Izvestiya (3-19-92) reported:
[Russian intelligence chief Yevgeni Primakov] mentioned the well known articles printed a few years ago in our central newspapers about AIDS supposedly originating from secret Pentagon laboratories. According to Yevgeni Primakov, the articles exposing US scientists' "crafty" plots were fabricated in KGB offices.
During last summer's forest fires, Russia's President Medvedev stated that global warming is happening. RIA Novosti (7-31-10) reports that President Medvedev stated:
"What is happening to our planet's climate should motivate all of us, I mean, states and heads of non-governmental organizations, to take more active steps to resist global warming."
This affirmation of global warming is an about-face for President Medvedev, the former CEO of Gazprom. As noted above, when he visited Tomsk two months after the Copenhagen Climate Conference, President Medvedev characterized the global-warming debate as "some kind of tricky campaign made up by some commercial structures to promote their business projects."
It should be pretty obvious that President Medvedev's former views are shared by U.S., British, Canadian, and Australian global warming denialists. They are the same conspiracy theories that are spread by Fox News and many Republican politicians. I certainly hope that President Medvedev continues to listen to what the world's great scientists are saying about global warming. Even if the immediate cause of Russia's terrible forest fires is not due to global warming, the effects are a harbinger of things to come.
I think Kent Clizbe should study the KGB's Soviet-era anti-science campaigns. They are a lot like the campaign against the scientists who study climate change. Kent Clizbe has correctly observed that Westerners are sometimes used by the Russian intelligence to spread propaganda, but it is a mistake to think that only political liberals are exploited.
Perhaps Kent Clizbe should read the Russian media, which is often owned by Russia's Kremlin-friendly gas/oil billionaires. He might want to consider the shameful possibility that so-called "conservative" business interests are cooperating with the Russian petrostate's anti-science campaign.
I personally don't consider people like Attorney General Cuccinelli conservative. I think he is quite radical to be quoting Kremlin propaganda that targets climate scientists and EPA rulings.

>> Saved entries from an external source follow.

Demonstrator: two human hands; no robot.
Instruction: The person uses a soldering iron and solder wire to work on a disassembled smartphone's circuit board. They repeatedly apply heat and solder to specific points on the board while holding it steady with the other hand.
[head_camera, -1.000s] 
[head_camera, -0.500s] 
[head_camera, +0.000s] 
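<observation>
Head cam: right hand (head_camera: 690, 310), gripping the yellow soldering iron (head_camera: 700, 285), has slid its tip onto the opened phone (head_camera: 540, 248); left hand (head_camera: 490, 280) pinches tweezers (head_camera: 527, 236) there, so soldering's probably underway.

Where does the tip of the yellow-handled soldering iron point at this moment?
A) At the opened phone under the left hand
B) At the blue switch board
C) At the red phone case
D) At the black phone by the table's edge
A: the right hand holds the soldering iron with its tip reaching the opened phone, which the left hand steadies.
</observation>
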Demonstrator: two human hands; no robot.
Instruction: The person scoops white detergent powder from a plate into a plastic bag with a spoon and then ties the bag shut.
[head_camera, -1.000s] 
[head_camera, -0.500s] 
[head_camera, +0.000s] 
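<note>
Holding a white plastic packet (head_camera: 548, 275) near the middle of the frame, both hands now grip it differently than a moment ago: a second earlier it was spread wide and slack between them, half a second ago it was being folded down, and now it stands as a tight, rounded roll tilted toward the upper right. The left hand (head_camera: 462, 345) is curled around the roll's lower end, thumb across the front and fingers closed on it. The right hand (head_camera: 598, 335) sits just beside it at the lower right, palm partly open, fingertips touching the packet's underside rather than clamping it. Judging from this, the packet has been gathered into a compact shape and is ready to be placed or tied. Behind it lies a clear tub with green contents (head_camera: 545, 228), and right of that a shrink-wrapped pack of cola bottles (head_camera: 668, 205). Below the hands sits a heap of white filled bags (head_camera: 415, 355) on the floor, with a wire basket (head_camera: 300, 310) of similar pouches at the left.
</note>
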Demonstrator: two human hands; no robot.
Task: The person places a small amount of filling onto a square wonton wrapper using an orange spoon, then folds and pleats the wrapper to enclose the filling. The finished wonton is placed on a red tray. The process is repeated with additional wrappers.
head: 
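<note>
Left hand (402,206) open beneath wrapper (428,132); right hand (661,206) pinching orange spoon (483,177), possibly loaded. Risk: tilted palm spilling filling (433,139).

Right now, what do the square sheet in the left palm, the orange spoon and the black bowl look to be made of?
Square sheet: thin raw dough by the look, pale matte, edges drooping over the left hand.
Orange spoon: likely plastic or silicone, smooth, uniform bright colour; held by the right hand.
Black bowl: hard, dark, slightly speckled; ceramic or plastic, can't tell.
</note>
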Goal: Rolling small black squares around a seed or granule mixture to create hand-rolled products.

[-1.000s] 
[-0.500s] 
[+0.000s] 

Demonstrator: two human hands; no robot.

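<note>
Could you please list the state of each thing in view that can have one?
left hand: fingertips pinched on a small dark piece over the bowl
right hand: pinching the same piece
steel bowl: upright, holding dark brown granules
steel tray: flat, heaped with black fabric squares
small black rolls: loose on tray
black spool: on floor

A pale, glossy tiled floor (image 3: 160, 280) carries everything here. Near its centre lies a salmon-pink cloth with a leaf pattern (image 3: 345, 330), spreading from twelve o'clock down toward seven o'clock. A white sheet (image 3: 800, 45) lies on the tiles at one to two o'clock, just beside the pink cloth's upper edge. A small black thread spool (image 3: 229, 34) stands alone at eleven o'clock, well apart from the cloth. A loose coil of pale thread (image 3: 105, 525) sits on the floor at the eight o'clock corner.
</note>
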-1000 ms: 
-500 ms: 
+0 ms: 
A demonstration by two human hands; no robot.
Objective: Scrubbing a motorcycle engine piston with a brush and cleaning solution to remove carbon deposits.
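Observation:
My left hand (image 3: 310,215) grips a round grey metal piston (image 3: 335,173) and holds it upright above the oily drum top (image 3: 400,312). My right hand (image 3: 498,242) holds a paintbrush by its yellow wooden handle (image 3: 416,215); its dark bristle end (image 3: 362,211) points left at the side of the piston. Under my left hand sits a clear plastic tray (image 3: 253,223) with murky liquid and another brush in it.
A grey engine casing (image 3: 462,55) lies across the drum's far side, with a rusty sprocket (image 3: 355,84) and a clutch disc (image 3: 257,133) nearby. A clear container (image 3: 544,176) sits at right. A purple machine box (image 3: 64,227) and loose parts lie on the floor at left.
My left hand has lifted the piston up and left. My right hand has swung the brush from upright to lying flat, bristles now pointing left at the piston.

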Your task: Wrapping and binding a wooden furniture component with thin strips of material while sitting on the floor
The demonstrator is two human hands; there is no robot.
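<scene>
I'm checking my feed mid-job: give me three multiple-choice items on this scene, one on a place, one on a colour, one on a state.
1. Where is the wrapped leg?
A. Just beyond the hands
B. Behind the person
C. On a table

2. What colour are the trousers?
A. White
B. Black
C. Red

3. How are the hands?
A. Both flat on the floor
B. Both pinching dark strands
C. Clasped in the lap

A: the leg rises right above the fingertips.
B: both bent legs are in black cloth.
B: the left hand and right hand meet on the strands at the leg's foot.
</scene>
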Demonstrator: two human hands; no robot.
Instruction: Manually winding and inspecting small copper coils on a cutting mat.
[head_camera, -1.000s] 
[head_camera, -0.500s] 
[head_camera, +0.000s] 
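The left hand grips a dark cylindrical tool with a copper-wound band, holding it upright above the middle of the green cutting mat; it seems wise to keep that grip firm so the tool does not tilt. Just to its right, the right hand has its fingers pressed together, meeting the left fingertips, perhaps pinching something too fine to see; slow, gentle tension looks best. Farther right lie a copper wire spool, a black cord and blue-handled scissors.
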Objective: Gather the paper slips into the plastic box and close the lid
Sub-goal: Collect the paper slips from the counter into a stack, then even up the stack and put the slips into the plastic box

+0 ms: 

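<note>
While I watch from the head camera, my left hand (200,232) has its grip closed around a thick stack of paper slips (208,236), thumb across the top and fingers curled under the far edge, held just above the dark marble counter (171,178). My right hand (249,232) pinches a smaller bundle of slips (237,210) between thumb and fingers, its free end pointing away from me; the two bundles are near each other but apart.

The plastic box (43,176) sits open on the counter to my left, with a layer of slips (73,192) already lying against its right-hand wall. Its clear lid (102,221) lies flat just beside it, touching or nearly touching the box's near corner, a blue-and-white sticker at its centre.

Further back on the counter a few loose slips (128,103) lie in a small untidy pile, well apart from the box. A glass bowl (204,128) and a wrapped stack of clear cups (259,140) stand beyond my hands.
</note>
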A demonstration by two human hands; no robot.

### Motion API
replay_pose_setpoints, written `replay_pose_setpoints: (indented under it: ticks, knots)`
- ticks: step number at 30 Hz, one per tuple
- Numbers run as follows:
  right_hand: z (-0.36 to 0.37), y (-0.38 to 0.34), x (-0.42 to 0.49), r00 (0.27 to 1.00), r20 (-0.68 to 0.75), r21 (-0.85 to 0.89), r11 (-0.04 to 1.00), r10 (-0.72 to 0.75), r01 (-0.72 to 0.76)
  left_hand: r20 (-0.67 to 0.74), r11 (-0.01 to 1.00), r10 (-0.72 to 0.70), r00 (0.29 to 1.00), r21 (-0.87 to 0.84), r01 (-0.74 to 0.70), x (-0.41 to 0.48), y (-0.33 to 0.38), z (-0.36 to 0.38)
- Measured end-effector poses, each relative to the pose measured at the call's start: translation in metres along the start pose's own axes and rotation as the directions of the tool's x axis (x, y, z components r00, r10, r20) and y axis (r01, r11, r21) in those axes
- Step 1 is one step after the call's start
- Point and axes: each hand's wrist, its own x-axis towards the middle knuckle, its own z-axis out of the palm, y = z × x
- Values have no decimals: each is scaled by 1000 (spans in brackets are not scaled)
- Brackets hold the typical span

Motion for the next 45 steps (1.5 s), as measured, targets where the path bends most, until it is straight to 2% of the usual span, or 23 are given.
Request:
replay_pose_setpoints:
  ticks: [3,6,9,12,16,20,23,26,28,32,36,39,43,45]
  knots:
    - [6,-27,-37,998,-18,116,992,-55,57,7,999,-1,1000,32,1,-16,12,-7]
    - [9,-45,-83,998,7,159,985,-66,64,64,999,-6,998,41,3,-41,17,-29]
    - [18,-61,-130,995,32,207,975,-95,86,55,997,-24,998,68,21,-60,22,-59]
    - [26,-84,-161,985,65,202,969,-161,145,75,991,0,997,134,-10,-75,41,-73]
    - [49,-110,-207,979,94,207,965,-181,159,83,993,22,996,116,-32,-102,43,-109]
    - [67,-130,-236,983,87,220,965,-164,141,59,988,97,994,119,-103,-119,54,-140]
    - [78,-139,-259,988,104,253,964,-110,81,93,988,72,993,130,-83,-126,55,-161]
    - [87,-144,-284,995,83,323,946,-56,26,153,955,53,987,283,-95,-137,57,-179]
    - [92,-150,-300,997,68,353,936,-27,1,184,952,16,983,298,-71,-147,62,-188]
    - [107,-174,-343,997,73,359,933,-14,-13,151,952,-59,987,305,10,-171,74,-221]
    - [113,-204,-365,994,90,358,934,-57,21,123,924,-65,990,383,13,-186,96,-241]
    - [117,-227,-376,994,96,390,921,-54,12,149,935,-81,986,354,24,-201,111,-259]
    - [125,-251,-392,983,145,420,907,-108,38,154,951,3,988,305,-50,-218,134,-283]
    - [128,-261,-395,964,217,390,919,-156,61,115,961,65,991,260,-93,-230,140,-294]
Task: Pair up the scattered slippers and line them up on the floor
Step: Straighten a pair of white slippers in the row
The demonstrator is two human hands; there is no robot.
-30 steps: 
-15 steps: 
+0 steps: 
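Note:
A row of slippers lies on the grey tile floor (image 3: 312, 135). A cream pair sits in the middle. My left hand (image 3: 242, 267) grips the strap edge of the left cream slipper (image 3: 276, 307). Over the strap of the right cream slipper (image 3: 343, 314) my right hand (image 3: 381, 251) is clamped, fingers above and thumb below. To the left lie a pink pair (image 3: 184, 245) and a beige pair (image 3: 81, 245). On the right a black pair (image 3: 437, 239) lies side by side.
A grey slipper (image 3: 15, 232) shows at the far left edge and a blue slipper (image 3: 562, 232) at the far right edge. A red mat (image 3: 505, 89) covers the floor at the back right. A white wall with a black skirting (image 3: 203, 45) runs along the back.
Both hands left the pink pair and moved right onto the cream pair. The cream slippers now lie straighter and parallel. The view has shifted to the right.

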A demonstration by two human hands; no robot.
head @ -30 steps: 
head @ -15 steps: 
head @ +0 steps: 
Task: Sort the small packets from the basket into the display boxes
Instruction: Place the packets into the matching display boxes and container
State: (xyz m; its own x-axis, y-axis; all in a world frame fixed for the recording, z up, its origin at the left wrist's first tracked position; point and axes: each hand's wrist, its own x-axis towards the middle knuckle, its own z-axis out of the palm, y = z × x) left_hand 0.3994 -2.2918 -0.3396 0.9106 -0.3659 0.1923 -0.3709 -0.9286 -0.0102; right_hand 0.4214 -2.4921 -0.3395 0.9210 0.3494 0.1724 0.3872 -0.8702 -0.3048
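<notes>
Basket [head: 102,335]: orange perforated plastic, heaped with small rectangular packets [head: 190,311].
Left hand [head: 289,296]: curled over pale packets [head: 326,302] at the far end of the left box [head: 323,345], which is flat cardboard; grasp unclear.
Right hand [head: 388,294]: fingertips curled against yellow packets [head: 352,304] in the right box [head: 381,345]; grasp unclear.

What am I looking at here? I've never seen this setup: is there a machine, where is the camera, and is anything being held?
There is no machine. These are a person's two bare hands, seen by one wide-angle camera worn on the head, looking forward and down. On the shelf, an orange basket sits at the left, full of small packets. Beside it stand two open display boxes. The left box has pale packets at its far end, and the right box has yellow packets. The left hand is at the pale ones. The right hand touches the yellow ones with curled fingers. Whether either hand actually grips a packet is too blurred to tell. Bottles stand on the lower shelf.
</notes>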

I think the climate scientists are the real conservatives. They are trying to conserve our environment, the independence of science from politics, and the future of civilization.
The scientific organizations, the Pentagon, the CIA, and the Vatican all say that man is causing climate change.
Kent Clizbe brags about his CIA experience, but this operative trashes CIA analysts who evaluate information. The CIA has its own climate scientists and even gives highly-qualified outside climate scientists security clearances. I think these analysts scientists are more reliable sources of information than Kent Clizbe.
I doubt that the CIA agrees with Kent Clizbe's attacks on Dr. Mann for alleged "fraud." The CIA has a Center for Climate Change and National Security. The Center is part of both the Intelligence Directorate and Science Directorate of the CIA. The head of this Center has been identified in the media as Larry Kobayashi. He sounds like more of an expert than Kent Clizbe, who is out of step with long-standing CIA and scientific efforts to confront the challenge of climate change.
I hope politicians in all countries will eventually consider the futures of their people, let the scientists do their important work, and encourage the development of renewable energy.